Pasquale Altomonte

Office supplier by day, third best chef in Switzerland by night.
It was time for me to exercise my style of cooking.

“As a kid, I liked to understand how things worked. I’d take things apart – the phone, the toaster – and put them back together. Sure, they’d still work.” This curiosity led Pasquale to study engineering in New Jersey, with a specialisation in road security and start his career working for Somerset county. In 2001 his team were called in the aftermath of the 9/11 attacks and again after hurricane Katrina. But none of this explains how he arrived on the podium of one of the world’s most prestigious gastronomy competitions, the Bocuse d’Or Switzerland in November 2021…

“Well, I loved cars. And so did my college classmate from Rutgers University. Years after graduating and many long-distance discussions later, we decided to set up a tuning shop in his hometown of Geneva, Switzerland. It only lasted for a couple of months but I liked it here, so I stayed.” Thanks to various elective courses during his college years and previous work experience, Pasquale took on jobs as a consultant giving HR management and language courses. In the evenings, he began to revisit some classic parmigiana and pasta recipes that his Italian grandmothers and aunts had cooked him as a child. 

Pasquale took the pastime a little further choosing to spend three weeks in Japan, exploring the cuisine. A trip that would become an annual ritual to a different Asian country. “The Nordics are often credited with having developed the precision of new textures and sous-vide cooking but it’s Japanese cuisine that is the most difficult to master technically. And they take flavours much further.” Wanting to learn more, Pasquale started sending letters to chefs asking for a chance to work in their kitchens. 

“I was nobody. I hadn’t gone to hotel school or been to Le Cordon Bleu*. But I was persistent. And I started entering cooking competitions. Small local ones in Switzerland, then better-known ones, sometimes even televised ones.” Until one day, during an amateur competition that Pasquale didn’t win, Michelin-starred chef Pierre-André Ayer had seen a spark of potential and invited him for an internship in his Le Pérolles restaurant in Fribourg (17 Gault Millau points and 1 Michelin star). 

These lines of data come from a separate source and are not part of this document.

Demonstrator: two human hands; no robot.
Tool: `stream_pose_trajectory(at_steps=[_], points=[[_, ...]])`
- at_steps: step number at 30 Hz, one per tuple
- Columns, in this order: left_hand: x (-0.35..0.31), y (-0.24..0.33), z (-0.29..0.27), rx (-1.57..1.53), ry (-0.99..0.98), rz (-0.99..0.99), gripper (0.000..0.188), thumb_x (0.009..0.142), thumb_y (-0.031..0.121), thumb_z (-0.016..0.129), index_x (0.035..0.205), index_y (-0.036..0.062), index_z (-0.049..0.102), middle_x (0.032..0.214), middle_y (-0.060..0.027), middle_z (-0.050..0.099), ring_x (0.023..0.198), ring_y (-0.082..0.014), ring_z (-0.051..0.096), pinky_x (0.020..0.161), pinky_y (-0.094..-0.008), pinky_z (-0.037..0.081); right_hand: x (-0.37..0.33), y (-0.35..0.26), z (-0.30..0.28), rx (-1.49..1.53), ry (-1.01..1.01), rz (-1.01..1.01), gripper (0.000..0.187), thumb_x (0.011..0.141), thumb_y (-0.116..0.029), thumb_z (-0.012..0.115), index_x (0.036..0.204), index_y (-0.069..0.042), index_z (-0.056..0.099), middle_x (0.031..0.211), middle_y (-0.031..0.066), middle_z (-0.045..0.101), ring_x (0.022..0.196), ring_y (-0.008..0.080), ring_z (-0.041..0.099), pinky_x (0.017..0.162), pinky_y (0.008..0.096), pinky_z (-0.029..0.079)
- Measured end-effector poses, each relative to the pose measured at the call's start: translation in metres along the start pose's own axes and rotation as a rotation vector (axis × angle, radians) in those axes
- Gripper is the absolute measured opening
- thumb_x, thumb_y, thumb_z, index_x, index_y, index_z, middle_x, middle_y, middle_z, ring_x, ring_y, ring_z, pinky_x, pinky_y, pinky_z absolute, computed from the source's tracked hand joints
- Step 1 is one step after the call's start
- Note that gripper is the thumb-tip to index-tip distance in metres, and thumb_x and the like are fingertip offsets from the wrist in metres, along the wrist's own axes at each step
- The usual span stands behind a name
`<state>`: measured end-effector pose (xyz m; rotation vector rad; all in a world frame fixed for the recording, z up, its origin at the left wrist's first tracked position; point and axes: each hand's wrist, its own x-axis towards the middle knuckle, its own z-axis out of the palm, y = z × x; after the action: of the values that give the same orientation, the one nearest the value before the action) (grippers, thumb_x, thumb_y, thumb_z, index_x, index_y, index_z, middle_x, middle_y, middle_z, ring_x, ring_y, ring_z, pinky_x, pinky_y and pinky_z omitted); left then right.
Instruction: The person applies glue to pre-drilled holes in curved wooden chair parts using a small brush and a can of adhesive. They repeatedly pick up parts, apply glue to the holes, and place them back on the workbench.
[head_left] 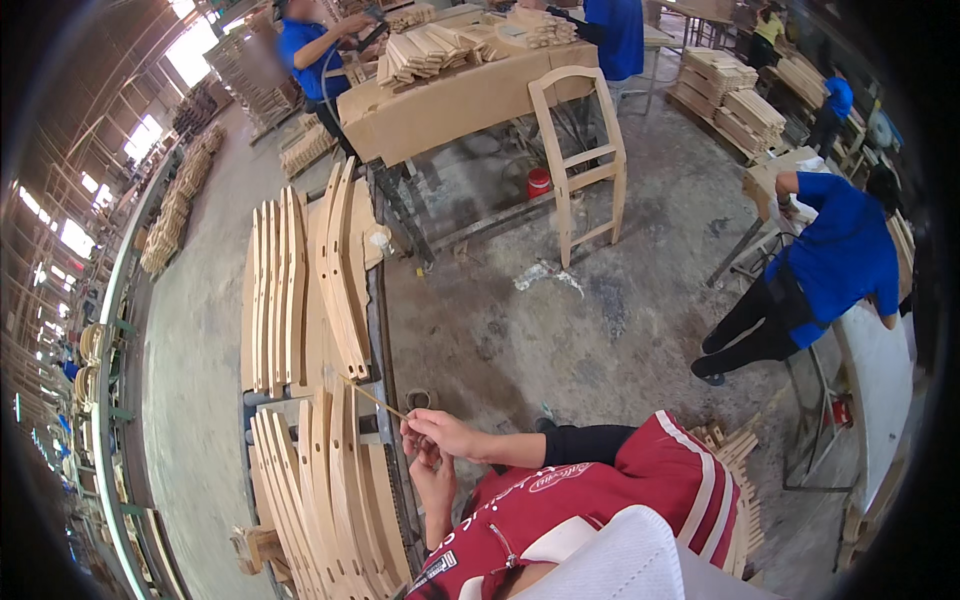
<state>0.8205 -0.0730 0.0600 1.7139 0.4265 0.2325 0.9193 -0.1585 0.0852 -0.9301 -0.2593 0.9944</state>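
Observation:
My right hand (443, 434) is closed around the near end of a thin, yellowish stick (372, 396). The stick points away to the left, its far tip over the gap between two groups of curved wooden slats. Just below, my left hand (431, 482) has its fingers curled up close to the right hand; what they hold, if anything, is hidden. Nearest to both hands are the near slats (318, 485), lying side by side with slots near their ends. More curved slats (343, 270) lie beyond them on a cardboard-covered rack (311, 340).
A wooden chair-back frame (563, 190) leans against a cardboard-covered table (440, 118) piled with wooden pieces. A person in blue (830, 250) bends over a bench at the right. Others work at the back. Stacked wood (735, 95) stands far right, and a long rail (105, 430) runs along the left.

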Motion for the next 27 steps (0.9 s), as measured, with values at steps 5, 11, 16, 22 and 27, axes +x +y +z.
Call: stream_pose_trajectory(at_steps=[5,11,16,22,27], points=[[-0.010,-0.003,-0.003,-0.027,0.044,0.000,0.024,0.091,0.002,0.065,0.113,-0.0069,0.060,0.106,-0.0064,0.065,0.095,-0.0100,0.060,0.084,-0.0257,0.048,-0.001,0.007,0.006,-0.021,-0.030,-0.004,0.028,0.106,-0.032,0.039,0.101,-0.009,0.054,0.084,0.0031,0.066,0.064,0.0080,0.057,0.058,0.0231,0.046],[-0.018,-0.003,-0.007,0.005,0.099,0.014,0.023,0.091,0.003,0.066,0.111,-0.0071,0.060,0.104,-0.0064,0.065,0.093,-0.0100,0.060,0.081,-0.0253,0.048,0.000,0.011,0.012,-0.028,-0.064,0.049,0.029,0.106,-0.032,0.040,0.098,-0.010,0.055,0.083,0.0026,0.067,0.064,0.0079,0.057,0.058,0.0237,0.046],[-0.020,-0.009,-0.011,0.020,0.122,-0.005,0.022,0.090,0.005,0.067,0.108,-0.0076,0.062,0.099,-0.0076,0.067,0.090,-0.0107,0.061,0.080,-0.0263,0.049,0.004,0.011,0.013,-0.054,-0.092,0.066,0.029,0.106,-0.033,0.038,0.098,-0.010,0.054,0.084,0.0026,0.065,0.065,0.0090,0.058,0.060,0.0245,0.047],[-0.016,-0.001,-0.009,0.026,0.131,0.024,0.022,0.090,0.007,0.068,0.106,-0.0083,0.062,0.094,-0.0071,0.068,0.089,-0.0104,0.061,0.078,-0.0259,0.048,0.003,0.001,0.015,-0.029,-0.079,0.111,0.026,0.105,-0.026,0.035,0.103,-0.008,0.054,0.087,0.0043,0.064,0.067,0.0105,0.058,0.062,0.0252,0.047],[-0.014,0.003,-0.006,0.067,0.103,-0.019,0.019,0.089,0.008,0.068,0.101,-0.0069,0.064,0.087,-0.0059,0.068,0.083,-0.0109,0.061,0.075,-0.0265,0.048,-0.002,-0.010,0.014,-0.025,-0.059,0.113,0.025,0.104,-0.025,0.036,0.108,-0.008,0.054,0.088,0.0042,0.063,0.067,0.0103,0.057,0.061,0.0253,0.046]])
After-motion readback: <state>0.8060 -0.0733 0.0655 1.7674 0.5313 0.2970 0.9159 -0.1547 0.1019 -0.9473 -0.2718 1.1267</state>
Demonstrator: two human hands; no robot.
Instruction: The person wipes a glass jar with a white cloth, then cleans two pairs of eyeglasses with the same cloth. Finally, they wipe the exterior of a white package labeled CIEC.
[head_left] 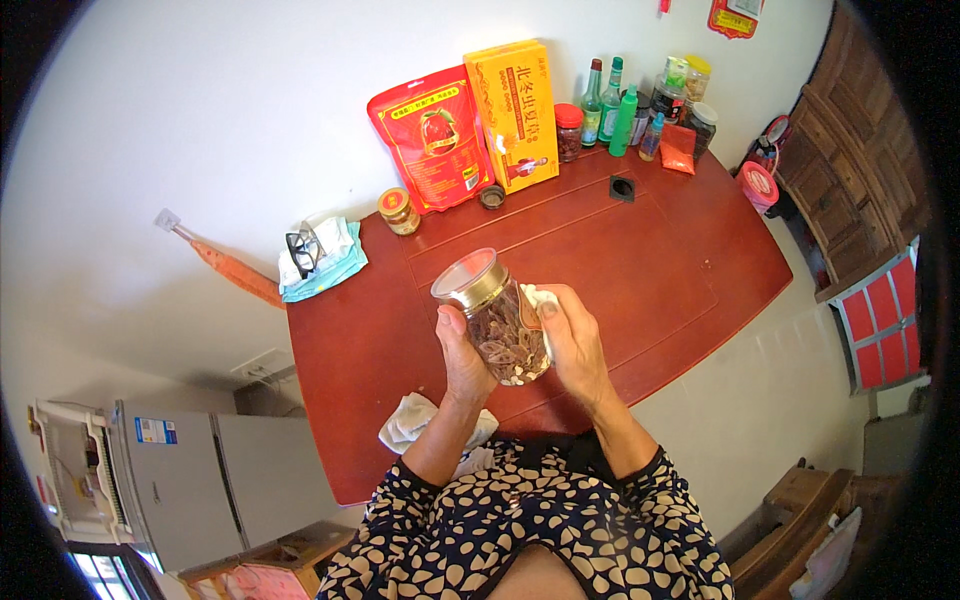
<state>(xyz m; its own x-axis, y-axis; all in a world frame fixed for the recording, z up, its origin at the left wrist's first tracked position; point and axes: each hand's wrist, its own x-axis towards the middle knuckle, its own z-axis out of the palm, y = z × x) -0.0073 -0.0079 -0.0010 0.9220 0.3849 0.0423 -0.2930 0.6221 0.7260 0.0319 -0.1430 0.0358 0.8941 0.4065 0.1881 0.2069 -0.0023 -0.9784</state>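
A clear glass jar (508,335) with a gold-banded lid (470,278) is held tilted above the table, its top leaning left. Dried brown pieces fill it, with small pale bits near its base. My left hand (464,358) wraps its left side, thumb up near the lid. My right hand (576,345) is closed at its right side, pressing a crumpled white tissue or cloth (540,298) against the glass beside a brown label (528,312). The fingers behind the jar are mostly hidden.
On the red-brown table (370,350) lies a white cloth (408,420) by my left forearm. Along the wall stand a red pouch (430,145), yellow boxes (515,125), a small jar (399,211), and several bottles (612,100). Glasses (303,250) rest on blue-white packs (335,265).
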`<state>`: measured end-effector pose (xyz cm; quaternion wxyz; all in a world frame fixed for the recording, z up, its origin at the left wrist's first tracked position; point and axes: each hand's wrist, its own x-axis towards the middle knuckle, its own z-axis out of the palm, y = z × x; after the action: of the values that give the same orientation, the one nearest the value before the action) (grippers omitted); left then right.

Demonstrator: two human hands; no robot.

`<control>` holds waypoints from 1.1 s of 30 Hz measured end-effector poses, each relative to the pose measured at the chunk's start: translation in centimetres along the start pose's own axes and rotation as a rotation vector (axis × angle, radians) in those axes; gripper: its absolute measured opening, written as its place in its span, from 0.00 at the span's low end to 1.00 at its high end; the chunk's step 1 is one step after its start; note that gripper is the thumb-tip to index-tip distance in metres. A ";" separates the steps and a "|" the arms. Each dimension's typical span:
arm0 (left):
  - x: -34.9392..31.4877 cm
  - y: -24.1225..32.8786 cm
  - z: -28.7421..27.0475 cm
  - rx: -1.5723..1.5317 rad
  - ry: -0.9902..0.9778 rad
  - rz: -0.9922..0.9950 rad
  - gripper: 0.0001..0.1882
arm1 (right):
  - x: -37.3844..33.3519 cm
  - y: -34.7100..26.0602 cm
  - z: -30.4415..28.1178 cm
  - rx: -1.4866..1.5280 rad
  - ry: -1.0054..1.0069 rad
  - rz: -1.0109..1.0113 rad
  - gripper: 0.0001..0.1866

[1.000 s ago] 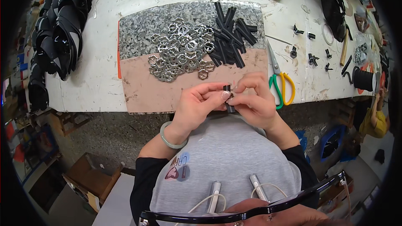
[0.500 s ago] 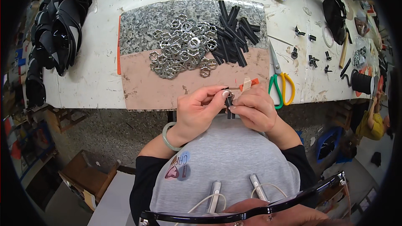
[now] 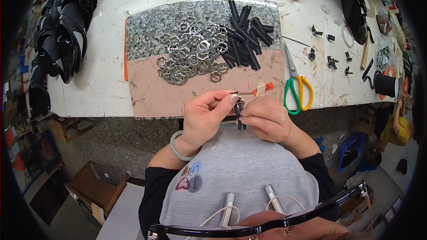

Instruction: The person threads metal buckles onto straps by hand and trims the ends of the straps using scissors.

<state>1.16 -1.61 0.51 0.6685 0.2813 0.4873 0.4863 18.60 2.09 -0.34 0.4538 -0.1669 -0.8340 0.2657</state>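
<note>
A black strip (image 3: 241, 125) with a silver ring (image 3: 240, 102) hovers over the board's (image 3: 149, 91) near edge, left hand (image 3: 203, 112) pinching above, right hand (image 3: 269, 118) pinching below; keeping both pinches close to the ring should limit slipping. Scissors (image 3: 291, 66) lie just right of the board.

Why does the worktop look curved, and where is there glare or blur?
Head view: the fisheye lens bows the stained white worktop; head view: bright glints on the heaped silver scalloped metal rings and glossy black curved pieces at left; head view: left hand and right hand look fairly sharp, but the thin black strips between them are too small for fine detail.
</note>
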 end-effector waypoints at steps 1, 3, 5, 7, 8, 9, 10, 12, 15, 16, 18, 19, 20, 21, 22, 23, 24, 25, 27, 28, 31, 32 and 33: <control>0.0 0.0 0.0 0.002 -0.002 -0.001 0.09 | 0.1 -0.1 -0.1 -0.002 -0.005 -0.010 0.12; 0.2 -0.1 -0.2 0.001 0.001 -0.002 0.09 | 0.1 0.1 0.0 -0.005 -0.010 -0.025 0.12; 0.1 0.2 -0.1 -0.010 -0.008 -0.009 0.09 | 0.0 0.2 0.0 -0.025 -0.024 -0.033 0.13; 0.0 0.2 0.1 -0.022 -0.017 -0.016 0.09 | 0.0 0.2 -0.3 -0.067 -0.015 -0.038 0.14; -0.2 0.2 0.2 -0.009 -0.017 0.008 0.09 | 0.1 0.1 -0.4 -0.108 -0.005 -0.042 0.14; -0.3 0.1 0.2 0.004 -0.017 0.031 0.10 | 0.1 0.1 -0.4 -0.109 -0.005 -0.042 0.14; -0.4 0.1 0.3 0.004 -0.017 0.031 0.10 | 0.0 0.0 -0.3 -0.115 -0.004 -0.043 0.15; -0.4 0.2 0.3 0.012 -0.042 0.014 0.11 | -0.1 0.1 -0.2 -0.121 -0.002 -0.045 0.15; -0.6 0.5 0.0 0.041 -0.103 0.005 0.11 | -0.5 0.2 -0.2 -0.114 0.018 -0.063 0.16; -0.7 0.5 0.0 0.040 -0.104 0.004 0.11 | -0.5 0.1 -0.3 -0.115 0.017 -0.063 0.16; -0.7 0.4 -0.1 0.027 -0.111 0.005 0.12 | -0.5 0.1 -0.3 -0.115 0.017 -0.064 0.16; -0.7 0.4 -0.1 0.027 -0.111 0.005 0.12 | -0.4 0.0 -0.3 -0.115 0.009 -0.067 0.16; -0.7 0.5 0.0 0.024 -0.107 -0.004 0.12 | -0.3 0.1 -0.4 -0.116 0.001 -0.070 0.16; -0.6 0.6 0.0 0.020 -0.103 -0.013 0.12 | -0.2 0.1 -0.4 -0.115 0.001 -0.071 0.16; -0.6 0.6 -0.1 0.021 -0.103 -0.012 0.12 | -0.2 0.0 -0.4 -0.121 -0.003 -0.082 0.15; -0.5 0.6 -0.2 0.009 -0.118 -0.006 0.12 | -0.1 0.1 -0.4 -0.127 -0.007 -0.094 0.15; -0.4 0.6 -0.3 -0.002 -0.132 0.000 0.12 | -0.1 0.2 -0.4 -0.128 -0.007 -0.096 0.15; -0.4 0.6 -0.3 -0.001 -0.133 0.002 0.12 | -0.1 0.3 -0.4 -0.119 -0.005 -0.101 0.15; -0.4 0.6 -0.3 0.010 -0.125 0.007 0.12 | 0.0 0.3 -0.3 -0.109 -0.003 -0.106 0.15; -0.4 0.7 -0.4 0.010 -0.125 0.007 0.12 | 0.0 0.3 -0.3 -0.110 0.002 -0.103 0.14; -0.6 0.8 -0.3 0.027 -0.123 0.012 0.12 | 0.0 0.0 -0.2 -0.106 0.006 -0.090 0.14; -0.6 0.8 -0.3 0.042 -0.123 0.030 0.12 | 0.1 0.0 -0.2 -0.104 0.006 -0.085 0.14; -0.6 0.8 -0.3 0.057 -0.123 0.048 0.12 | 0.2 0.0 -0.2 -0.104 0.006 -0.086 0.14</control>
<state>0.52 -1.87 1.32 0.6771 0.3411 0.4521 0.4698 18.70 2.25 -0.14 0.4578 -0.1551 -0.8518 0.2019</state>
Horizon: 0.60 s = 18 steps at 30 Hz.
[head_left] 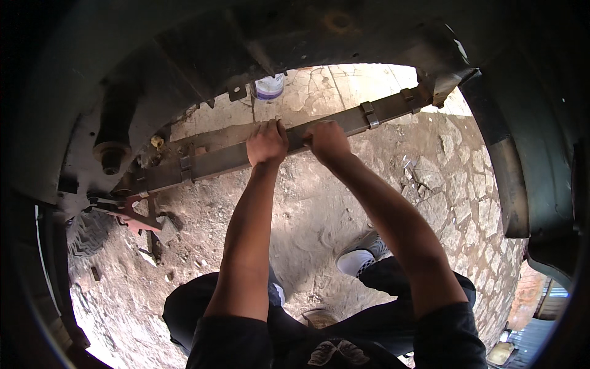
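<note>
A long dark leaf spring runs slantwise from the lower left to the upper right, under a vehicle's dark bodywork. Metal clamps band it, among them one clamp beyond my right hand and another clamp to the left. My left hand is closed over the spring near its middle, knuckles uppermost. Just to the right, my right hand is curled in a fist against the same spring. Its fingertips are hidden, and whether anything small is inside the fist does not show.
Dark bodywork arches overhead, with a rubber-tipped stub hanging at left. A red metal piece lies near a tyre at lower left. Beyond the spring stands a white and purple bucket. Dusty ground and stone paving spread below.
</note>
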Motion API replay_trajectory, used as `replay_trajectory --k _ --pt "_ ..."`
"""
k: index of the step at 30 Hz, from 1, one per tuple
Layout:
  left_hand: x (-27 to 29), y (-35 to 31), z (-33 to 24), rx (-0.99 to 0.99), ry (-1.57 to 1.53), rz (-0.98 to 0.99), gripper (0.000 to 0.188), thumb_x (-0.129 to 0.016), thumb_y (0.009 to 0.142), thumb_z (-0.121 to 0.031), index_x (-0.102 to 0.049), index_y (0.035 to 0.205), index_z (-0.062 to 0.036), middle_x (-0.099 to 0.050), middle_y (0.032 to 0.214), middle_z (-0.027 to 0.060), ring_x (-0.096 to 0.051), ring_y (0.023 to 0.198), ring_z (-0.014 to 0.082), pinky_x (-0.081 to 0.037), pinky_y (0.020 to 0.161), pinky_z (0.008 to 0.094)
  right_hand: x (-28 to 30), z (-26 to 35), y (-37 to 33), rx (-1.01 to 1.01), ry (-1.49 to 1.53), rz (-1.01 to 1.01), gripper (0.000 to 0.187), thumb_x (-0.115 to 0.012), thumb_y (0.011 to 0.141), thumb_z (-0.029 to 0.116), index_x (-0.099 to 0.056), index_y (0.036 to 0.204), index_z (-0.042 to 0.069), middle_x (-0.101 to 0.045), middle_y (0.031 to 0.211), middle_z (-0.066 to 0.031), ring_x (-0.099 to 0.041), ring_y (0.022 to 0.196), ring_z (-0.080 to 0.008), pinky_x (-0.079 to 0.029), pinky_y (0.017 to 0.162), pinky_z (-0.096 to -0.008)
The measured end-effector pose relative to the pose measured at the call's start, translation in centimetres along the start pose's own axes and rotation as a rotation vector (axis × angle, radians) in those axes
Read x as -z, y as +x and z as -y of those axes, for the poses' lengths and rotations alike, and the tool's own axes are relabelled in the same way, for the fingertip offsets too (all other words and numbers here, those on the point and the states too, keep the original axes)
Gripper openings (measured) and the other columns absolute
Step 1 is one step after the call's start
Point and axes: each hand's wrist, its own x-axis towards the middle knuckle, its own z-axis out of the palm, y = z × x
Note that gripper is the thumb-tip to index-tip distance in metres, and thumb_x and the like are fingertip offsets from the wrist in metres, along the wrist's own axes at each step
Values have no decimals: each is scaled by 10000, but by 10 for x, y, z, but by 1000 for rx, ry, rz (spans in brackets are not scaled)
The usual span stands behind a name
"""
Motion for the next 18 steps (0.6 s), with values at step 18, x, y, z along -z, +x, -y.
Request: replay_trajectory --k 18 --pt "-5 -3 1 -68 76 -35 301 -555 1033 -375 -746 1053 -142 -733 1071 91 -712 1055 311 -582 894 467 4 -5 7 15 154 -23 151 -695 860 160 -836 915 152 -773 960 -185 -751 920 -390 -621 853 -475"
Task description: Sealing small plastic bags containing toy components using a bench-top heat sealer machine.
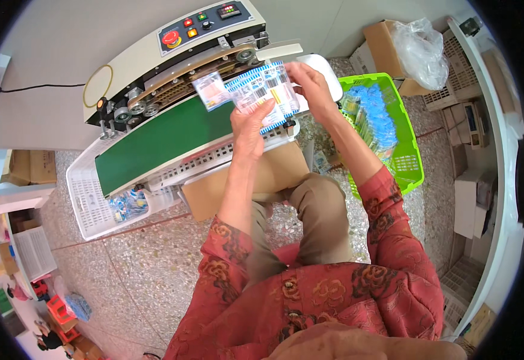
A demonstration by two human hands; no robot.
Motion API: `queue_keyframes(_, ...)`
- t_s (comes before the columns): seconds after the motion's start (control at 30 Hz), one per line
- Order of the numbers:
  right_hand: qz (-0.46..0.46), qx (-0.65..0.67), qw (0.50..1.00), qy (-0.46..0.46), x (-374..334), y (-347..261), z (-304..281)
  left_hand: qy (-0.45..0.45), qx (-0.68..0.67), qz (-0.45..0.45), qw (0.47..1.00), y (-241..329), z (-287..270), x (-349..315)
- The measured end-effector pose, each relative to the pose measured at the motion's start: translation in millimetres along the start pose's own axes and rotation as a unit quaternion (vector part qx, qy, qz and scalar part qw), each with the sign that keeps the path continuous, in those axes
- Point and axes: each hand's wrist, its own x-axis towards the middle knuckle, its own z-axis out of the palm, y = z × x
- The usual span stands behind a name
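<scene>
Left fingers (266, 110) clasp a blue-edged packet (256, 90) — right fingers (298, 71) bent at its corner, grip unclear — forearms (238, 192) stretched forward.

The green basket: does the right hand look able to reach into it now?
Probably yes: the green basket is open-topped, near the right hand, with no lid in the way.

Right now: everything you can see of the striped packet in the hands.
The striped packet looks like thin plastic film, whitish, with blue-striped edges, dark printed blocks and a yellow patch; one layer or several, I can't tell. It is held tilted near the right end of the green belt. The left hand grips its lower-left part, thumb across the face; the right hand has its fingers at the upper-right corner. A smaller packet meets its left edge in view; contact is unclear.
</scene>
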Motion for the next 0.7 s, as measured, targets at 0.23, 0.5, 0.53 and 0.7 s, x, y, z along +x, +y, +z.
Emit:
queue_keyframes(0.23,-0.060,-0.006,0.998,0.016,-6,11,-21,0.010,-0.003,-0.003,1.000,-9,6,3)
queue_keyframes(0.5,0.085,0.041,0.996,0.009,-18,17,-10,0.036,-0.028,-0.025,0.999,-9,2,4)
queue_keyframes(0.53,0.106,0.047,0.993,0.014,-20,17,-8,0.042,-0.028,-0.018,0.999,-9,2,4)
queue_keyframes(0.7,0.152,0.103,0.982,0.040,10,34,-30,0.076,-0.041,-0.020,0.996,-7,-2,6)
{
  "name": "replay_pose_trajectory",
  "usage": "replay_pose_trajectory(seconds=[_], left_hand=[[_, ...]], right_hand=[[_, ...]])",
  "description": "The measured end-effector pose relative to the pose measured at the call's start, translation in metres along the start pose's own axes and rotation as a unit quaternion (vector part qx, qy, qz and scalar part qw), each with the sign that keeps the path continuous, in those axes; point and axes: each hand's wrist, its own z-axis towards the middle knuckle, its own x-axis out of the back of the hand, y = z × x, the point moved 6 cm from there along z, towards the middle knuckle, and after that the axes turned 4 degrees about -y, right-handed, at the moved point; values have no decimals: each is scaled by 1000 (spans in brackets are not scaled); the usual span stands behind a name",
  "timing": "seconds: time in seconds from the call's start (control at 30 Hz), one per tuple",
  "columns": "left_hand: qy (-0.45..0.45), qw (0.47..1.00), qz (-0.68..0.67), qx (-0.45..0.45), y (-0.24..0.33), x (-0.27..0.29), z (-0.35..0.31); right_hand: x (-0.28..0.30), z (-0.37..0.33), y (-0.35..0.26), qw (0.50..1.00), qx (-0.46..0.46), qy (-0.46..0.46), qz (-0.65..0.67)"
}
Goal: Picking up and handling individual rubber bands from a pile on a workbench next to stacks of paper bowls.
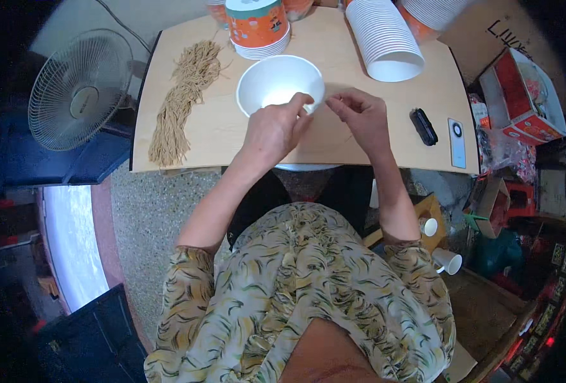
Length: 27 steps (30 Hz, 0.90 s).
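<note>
A white paper tub [252,86] stands at the middle of the table with its mouth toward me. My left hand [275,127] is at its near rim, fingers curled in front of the opening; whether they grip the rim is hidden. Just right of the tub, my right hand [365,121] has thumb and fingertips pinched together, and anything between them is too small to make out. Many tan cords [184,102] lie in a long loose bundle left of the tub.
Behind the tub stands an orange printed tub stack [257,32]; a white tub stack [385,38] lies to its right. A black oblong case [423,127] and a grey-white handheld device [457,143] rest near the right edge. A fan [82,96] stands left, an open carton [522,96] right.
</note>
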Motion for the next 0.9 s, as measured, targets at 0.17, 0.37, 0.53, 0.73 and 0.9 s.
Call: replay_pose_trajectory(seconds=[0.17,0.37,0.53,0.73,0.9], left_hand=[[26,993,88,77,-9,18,-9],[58,992,74,79,-26,33,-23],[122,979,-162,14,-42,36,-6],[-83,891,-414,169,-66,1,8],[-78,855,-482,173,-68,-7,16]], right_hand=[[-22,20,-30,993,83,-63,-55],[-50,29,-33,980,72,-159,-93],[-55,32,-29,985,57,-164,-11],[-42,25,-45,988,58,-144,-26],[-21,6,-67,967,174,-97,-157]])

“I was like a sponge. What I learned under Pierrot would have taken me years to learn on my own. That was the moment I knew I could do this for a living.” His next stop was Pierre Gagnaire’s kitchen in Paris at Rue Balzac with 3 Michelin stars. Once again, it wasn’t the letters but a chance encounter that got his foot through the door. “I was eating at his restaurant in Danang, Vietnam on one of my yearly immersion trips. Pierre happened to be in residence that evening and came out after the service. We spent several hours chatting. Two weeks later, his assistant invited me to Paris.”

The reality is you don’t just arrive in a Michelin starred restaurant and start cooking. Pasquale spent many hours chopping vegetables working three different jobs in restaurants across Geneva. He took any job as long as it was in a kitchen, seized every experience that he could learn from and in 2016 he entered his first professional competition, organised by the late Benoît Violier (whose Restaurant de l’Hotel de Ville in Crissier was awarded World’s Best Restaurant by La Liste** in 2015); “They were looking for the top chefs in Switzerland. I sent in my application, my CV, my written proposal for the assigned dishes, then had an interview. Only then was I invited to cook in competition and made it to the final. Overnight I became one of the six best chefs in Switzerland!”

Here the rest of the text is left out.